Si un vide intervenait à la tête du conseil municipal, un autre membre du conseil pourrait être élu par ses collègues en suivant la même procédure qu’en début de mandat.

Dans le cas d’une vacance d’un quart des sièges du conseil (article 21 de la loi 118/1977), des élections partielles doivent être organisées dans les deux mois qui suivent, à moins que leurs mandats se terminent au cours des six mois suivants. Idem si tout le conseil est démissionnaire ou dissous. Durant la phase de transition, c’est le caïmacan ou le mohafez de la région qui gère les affaires courantes de la municipalité en question.

Des élections partielles devraient donc être organisées dans les municipalités concernées qui ne fonctionnent plus à cause des démissions ou des dissolutions, puisque le mandat a été prolongé d’un an, jusqu’en mai 2024. Or au Liban, comme à l’accoutumée, le temporaire devient permanent et les lois ne sont appliquées que si une volonté politique existe.

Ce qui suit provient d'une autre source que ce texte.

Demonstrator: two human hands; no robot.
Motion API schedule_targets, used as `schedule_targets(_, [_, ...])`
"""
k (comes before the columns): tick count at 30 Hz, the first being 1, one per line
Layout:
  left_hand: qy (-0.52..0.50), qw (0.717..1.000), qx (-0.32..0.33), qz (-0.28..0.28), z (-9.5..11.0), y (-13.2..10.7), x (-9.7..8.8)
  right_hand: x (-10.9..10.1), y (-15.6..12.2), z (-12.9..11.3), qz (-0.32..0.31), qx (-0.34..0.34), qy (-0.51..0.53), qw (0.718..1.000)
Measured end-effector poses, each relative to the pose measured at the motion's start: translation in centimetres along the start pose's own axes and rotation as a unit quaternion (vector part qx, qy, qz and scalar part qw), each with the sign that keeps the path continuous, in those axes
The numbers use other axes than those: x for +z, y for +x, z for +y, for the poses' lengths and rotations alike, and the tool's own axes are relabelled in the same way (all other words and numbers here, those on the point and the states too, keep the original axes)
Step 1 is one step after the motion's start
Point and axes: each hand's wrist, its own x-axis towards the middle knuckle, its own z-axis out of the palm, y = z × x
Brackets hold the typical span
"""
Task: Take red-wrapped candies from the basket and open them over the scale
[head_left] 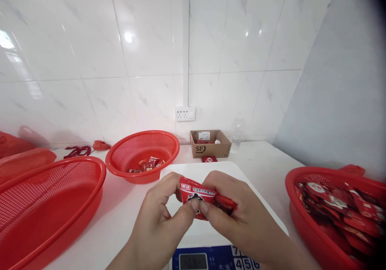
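Note:
Both hands meet over a weighing scale with a white plate (pixel 193 238), gripping a small red snack packet (pixel 197 189) with a crimped upper edge and printed characters. My left hand (pixel 161 217) pinches the packet's left side, its thumb pressed on the front. My right hand (pixel 238 205) closes round the right side, thumb tip close to the left thumb. Another red wrapper part (pixel 224 202) shows inside the right hand; whether it is a second packet I cannot tell. Below the hands is the scale's blue panel (pixel 220 258), with a display too dim to read.
At right stands a red basket (pixel 291 177) heaped with red packets. A red basket (pixel 110 163) behind holds several packets; another (pixel 101 169) is at left. Near the wall are a cardboard box (pixel 221 151), a red packet (pixel 209 159), a clear bottle (pixel 237 133) and red bags (pixel 30 163).

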Motion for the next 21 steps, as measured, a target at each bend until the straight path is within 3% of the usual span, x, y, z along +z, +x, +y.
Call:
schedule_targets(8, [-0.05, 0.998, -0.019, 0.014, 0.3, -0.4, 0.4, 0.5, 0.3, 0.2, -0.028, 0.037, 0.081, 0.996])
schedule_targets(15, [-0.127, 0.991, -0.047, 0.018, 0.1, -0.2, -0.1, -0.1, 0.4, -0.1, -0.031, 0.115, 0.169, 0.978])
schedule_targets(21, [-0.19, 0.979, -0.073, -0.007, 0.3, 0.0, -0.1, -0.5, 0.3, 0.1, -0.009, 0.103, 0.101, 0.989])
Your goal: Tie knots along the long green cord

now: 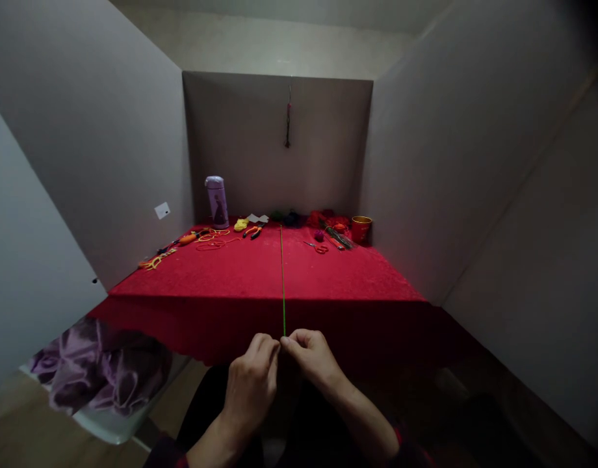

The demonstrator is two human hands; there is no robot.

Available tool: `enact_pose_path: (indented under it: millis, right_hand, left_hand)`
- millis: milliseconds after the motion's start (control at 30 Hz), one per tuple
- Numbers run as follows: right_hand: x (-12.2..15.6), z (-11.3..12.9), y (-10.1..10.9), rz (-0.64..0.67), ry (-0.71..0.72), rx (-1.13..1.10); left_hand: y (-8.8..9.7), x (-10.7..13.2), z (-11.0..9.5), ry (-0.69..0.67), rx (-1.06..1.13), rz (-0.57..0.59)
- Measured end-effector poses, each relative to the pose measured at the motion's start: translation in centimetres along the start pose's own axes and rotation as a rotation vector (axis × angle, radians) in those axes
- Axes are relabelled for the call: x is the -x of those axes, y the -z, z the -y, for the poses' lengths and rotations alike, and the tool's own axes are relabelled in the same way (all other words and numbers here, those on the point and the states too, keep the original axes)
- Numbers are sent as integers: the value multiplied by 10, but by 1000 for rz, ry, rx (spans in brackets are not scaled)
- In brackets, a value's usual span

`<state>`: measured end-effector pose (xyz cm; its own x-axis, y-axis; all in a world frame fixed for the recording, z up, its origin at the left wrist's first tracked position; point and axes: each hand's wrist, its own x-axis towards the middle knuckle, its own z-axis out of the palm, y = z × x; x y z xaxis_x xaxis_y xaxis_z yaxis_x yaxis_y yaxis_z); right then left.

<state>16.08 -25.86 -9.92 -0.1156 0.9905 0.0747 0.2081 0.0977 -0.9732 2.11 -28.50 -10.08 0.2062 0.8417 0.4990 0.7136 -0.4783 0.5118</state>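
A thin green cord runs taut from the far part of the red-covered table toward me, over the front edge, and ends at my hands. My right hand pinches its near end between thumb and forefinger. Close against it, my left hand is closed, with its fingertips beside the cord's end. What the left fingers hold is too small and dark to make out. Both hands are in front of the table edge, above my lap.
On the red cloth at left lie orange cord, pliers and yellow yarn; a purple bottle stands behind. Scissors, a purple ball and a red cup are at right. Grey panels enclose the table.
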Motion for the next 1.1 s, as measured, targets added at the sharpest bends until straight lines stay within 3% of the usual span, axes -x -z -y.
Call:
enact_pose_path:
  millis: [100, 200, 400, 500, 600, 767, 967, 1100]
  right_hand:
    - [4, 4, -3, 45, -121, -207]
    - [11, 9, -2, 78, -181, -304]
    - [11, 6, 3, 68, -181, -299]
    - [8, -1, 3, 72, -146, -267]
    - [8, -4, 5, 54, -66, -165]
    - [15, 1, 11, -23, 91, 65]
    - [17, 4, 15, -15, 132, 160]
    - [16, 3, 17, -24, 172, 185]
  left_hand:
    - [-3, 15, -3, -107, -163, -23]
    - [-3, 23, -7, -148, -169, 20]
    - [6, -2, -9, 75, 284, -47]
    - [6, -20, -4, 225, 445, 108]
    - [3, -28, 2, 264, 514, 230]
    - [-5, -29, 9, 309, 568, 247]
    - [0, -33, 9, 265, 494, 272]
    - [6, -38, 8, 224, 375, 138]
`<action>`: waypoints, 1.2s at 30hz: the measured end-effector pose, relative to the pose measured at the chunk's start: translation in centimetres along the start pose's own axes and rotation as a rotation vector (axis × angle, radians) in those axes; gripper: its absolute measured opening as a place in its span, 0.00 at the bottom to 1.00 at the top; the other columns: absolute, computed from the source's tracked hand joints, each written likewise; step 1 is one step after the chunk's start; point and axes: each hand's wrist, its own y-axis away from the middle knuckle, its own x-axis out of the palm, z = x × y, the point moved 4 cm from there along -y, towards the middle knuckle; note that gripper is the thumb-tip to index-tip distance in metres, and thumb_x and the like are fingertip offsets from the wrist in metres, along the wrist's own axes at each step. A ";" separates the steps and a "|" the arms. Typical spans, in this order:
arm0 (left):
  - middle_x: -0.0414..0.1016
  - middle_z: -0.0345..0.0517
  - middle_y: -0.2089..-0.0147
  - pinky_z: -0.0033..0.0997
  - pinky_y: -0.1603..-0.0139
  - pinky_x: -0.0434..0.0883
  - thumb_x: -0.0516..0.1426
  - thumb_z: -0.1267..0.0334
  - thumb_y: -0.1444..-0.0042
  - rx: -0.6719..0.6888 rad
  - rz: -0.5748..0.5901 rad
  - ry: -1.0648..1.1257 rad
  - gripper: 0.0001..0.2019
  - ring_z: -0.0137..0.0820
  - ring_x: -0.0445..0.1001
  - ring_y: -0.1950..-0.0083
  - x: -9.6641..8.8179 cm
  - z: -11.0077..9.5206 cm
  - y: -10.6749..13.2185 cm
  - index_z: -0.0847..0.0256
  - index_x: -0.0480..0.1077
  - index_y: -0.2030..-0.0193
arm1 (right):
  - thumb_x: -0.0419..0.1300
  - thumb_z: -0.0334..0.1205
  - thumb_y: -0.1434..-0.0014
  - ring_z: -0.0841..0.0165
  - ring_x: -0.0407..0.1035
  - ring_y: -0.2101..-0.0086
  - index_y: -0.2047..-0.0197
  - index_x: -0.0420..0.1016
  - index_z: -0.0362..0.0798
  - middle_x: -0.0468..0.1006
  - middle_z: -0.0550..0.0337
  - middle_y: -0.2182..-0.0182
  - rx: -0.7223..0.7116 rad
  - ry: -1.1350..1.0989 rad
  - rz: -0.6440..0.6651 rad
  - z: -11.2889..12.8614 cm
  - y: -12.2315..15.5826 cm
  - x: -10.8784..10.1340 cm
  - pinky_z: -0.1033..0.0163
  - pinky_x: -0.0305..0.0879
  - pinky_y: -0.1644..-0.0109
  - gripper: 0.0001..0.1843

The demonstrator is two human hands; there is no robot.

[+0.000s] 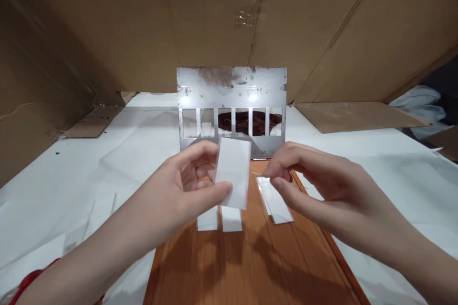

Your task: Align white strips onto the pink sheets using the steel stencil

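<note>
My left hand [195, 178] pinches a white card [234, 167] with a clear, film-like edge, holding it upright above the wooden board [250, 267]. To the right of the card, my right hand [311, 174] has its thumb and index finger drawn close together; whatever sits between them is too small to make out. Under its fingertips, white strips [279, 205] lie overlapped on the board. Two more white pieces, one on the left [207, 219] and one on the right [232, 219], rest below the held card, their upper parts hidden.
Behind the hands stands a stained metal plate [232, 88] with a row of rectangular openings. Dark red cloth [241, 121] shows through them. Brown cardboard walls [214, 19] enclose the back and sides. White sheeting [375, 171] covers the table around the board.
</note>
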 end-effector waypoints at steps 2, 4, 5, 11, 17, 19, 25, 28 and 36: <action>0.76 0.35 0.57 0.29 0.53 0.71 0.66 0.54 0.38 -0.011 -0.003 0.008 0.09 0.32 0.76 0.54 0.0 -0.1 0.0 0.49 0.74 0.54 | 0.62 0.35 0.31 0.72 0.70 0.65 0.60 0.76 0.56 0.77 0.68 0.66 0.004 0.011 -0.015 -0.1 0.1 -0.1 0.65 0.66 0.60 0.06; 0.76 0.34 0.57 0.29 0.53 0.71 0.67 0.55 0.39 -0.020 -0.006 0.012 0.10 0.31 0.76 0.54 0.0 -0.1 0.1 0.49 0.74 0.54 | 0.62 0.34 0.31 0.72 0.70 0.66 0.60 0.76 0.57 0.76 0.68 0.67 0.004 0.008 0.002 0.0 0.2 0.0 0.65 0.66 0.61 0.07; 0.76 0.34 0.57 0.28 0.53 0.71 0.67 0.56 0.40 -0.022 -0.010 0.010 0.10 0.30 0.75 0.55 0.0 -0.1 0.1 0.49 0.74 0.54 | 0.61 0.33 0.32 0.73 0.70 0.66 0.60 0.76 0.57 0.75 0.69 0.67 0.000 0.004 0.022 0.1 0.3 0.1 0.66 0.66 0.62 0.07; 0.75 0.33 0.58 0.29 0.53 0.71 0.68 0.57 0.42 -0.022 -0.011 0.016 0.10 0.29 0.72 0.59 -0.1 -0.1 0.3 0.48 0.74 0.55 | 0.61 0.30 0.33 0.75 0.68 0.67 0.60 0.75 0.57 0.74 0.71 0.67 -0.006 -0.002 0.069 0.4 0.2 0.3 0.68 0.65 0.63 0.10; 0.78 0.34 0.55 0.28 0.51 0.72 0.67 0.62 0.43 -0.018 -0.016 0.034 0.12 0.30 0.76 0.55 -0.2 -0.1 0.2 0.48 0.75 0.53 | 0.60 0.31 0.32 0.76 0.68 0.67 0.62 0.74 0.56 0.74 0.71 0.68 0.001 -0.012 0.063 0.2 0.1 0.2 0.69 0.65 0.63 0.09; 0.79 0.33 0.55 0.27 0.51 0.72 0.68 0.63 0.44 -0.026 -0.003 0.055 0.14 0.30 0.77 0.55 -0.2 -0.1 0.2 0.48 0.76 0.52 | 0.60 0.30 0.33 0.75 0.68 0.67 0.61 0.75 0.57 0.74 0.71 0.67 -0.003 -0.015 0.071 0.2 0.1 0.3 0.69 0.65 0.63 0.10; 0.80 0.33 0.56 0.25 0.53 0.73 0.69 0.62 0.45 -0.014 0.007 0.091 0.14 0.30 0.78 0.55 0.0 -0.3 0.1 0.49 0.77 0.52 | 0.61 0.31 0.32 0.75 0.69 0.66 0.60 0.75 0.57 0.75 0.71 0.67 0.005 -0.004 0.097 0.2 0.0 0.5 0.68 0.66 0.60 0.09; 0.82 0.36 0.51 0.27 0.50 0.75 0.70 0.58 0.42 0.002 0.030 0.083 0.15 0.32 0.80 0.51 0.0 0.0 0.0 0.49 0.77 0.49 | 0.61 0.30 0.32 0.75 0.70 0.65 0.59 0.75 0.57 0.77 0.71 0.65 0.000 0.002 0.124 0.2 -0.1 0.7 0.69 0.67 0.60 0.09; 0.82 0.37 0.50 0.31 0.50 0.75 0.69 0.48 0.39 -0.019 0.025 0.036 0.17 0.33 0.80 0.52 -0.1 0.1 0.2 0.46 0.77 0.47 | 0.62 0.31 0.33 0.76 0.72 0.64 0.61 0.74 0.55 0.79 0.72 0.64 0.013 0.006 0.164 0.4 0.3 0.6 0.70 0.69 0.58 0.08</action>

À l’instar des élections législatives partielles qui sont rarement décidées pour remplacer des sièges parlementaires vacants, l’Exécutif libanais ne prend la peine d’organiser des élections municipales partielles que si les composantes politiques du gouvernement y ont intérêt. Les mohafez et les caïmacams continueront donc de gérer eux-mêmes, dans la limite de leurs moyens, les différentes municipalités vacantes jusqu’au prochain scrutin de mai 2024, si rien ne change d’ici là. À moins que le Conseil constitutionnel n’accepte les recours que différents blocs parlementaires préparent et n’invalide cette loi. Auquel cas, les mandats des conseils municipaux s’achevant le mois prochain, le pays s’enfoncera dans un nouveau type de vacance constitutionnelle.